As far as Severums and plants go... I think it depends on the character of each individual fish. My Severum, for example, eats EVERYTHING! He shredded my anubias and java fern, even though he didn't actually eat them. The pieces were floating around the tank afterwards. Some Sevs, on the other hand, don't bother plants at all. If you have a bunch of juveniles and are planning to keep only some, you might (with a little detective work) be able to figure out who the plant shredders are.

But for the most part, anubias and java fern are the best way to go. I think the consensus is that anubias are really tough, and java fern (supposedly) tastes horrible.

Good luck


----------



## mithesaint (Oct 31, 2006)

My sevs eat anacharis (elodea?) enough to keep it under control. Some sevs in the LFS have basically stripped the swords that were in with them.

My java fern, java moss, anubias, and crypt wendtii are untouched....so far :fish:


----------



## DiscusQueen (Jul 16, 2007)

Hi there... I had a lightly planted 120 gallon planted tank. I rescued 4 adult sevs and got a juvie sev rotk at about the same time.

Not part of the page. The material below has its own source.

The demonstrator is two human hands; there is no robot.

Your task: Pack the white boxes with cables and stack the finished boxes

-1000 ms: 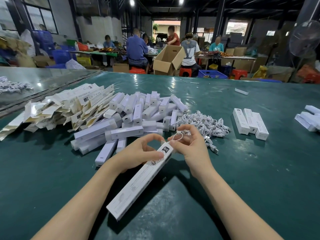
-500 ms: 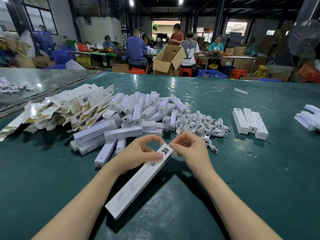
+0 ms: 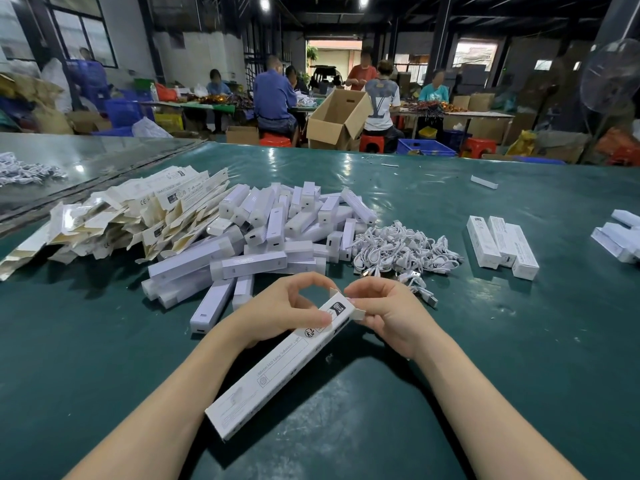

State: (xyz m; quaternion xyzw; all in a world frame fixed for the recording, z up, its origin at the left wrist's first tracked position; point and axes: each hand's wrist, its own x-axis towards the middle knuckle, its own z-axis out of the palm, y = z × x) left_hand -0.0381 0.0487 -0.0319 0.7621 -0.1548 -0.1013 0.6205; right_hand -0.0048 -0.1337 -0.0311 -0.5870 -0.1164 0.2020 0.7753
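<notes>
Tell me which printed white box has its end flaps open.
The long box gripped by the left hand and right hand at front centre: its end flaps stick out. The three boxes lying side by side on the right are closed.

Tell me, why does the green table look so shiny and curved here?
Head view: ceiling lamps leave white glare on the green table; the wide-angle lens bows its far edge; the white box is sharp, with dark shadow beneath it.
</notes>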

I found very quickly that the adults "taught" the juvie that the plants were theirs to play with. The juvie still did not do much to the plants however compared to the adults.The adults mostly just picked at them rather than eating them. Some they left totally alone but I kinda think it was placement rather than type of plant. They kinda ignored the crypt in one area and destroyed it in another. The amazon got munched but not destroyed. They never totally uprooted a plant just shall we say re decorated..
On another forum a guy even taught his rotk to stay away from certain plants and let him have the rest.. so who knows... Your tank is beautiful :thumb: and it will give you a chance to get the babies used to plants before you upgrade so it might just work... Just watch and see if any of them seem to be aquascaping on their own and then decide which is more important to you the fish or those particular plants..LOL..
I know that when I had another more heavily planted tank which was a 55 gallon mostly african cichlid tank , with a salvini thrown in, everyone told me the plants would not last. But I found, I think because there were so many, the fish just accepted them and I had no issues.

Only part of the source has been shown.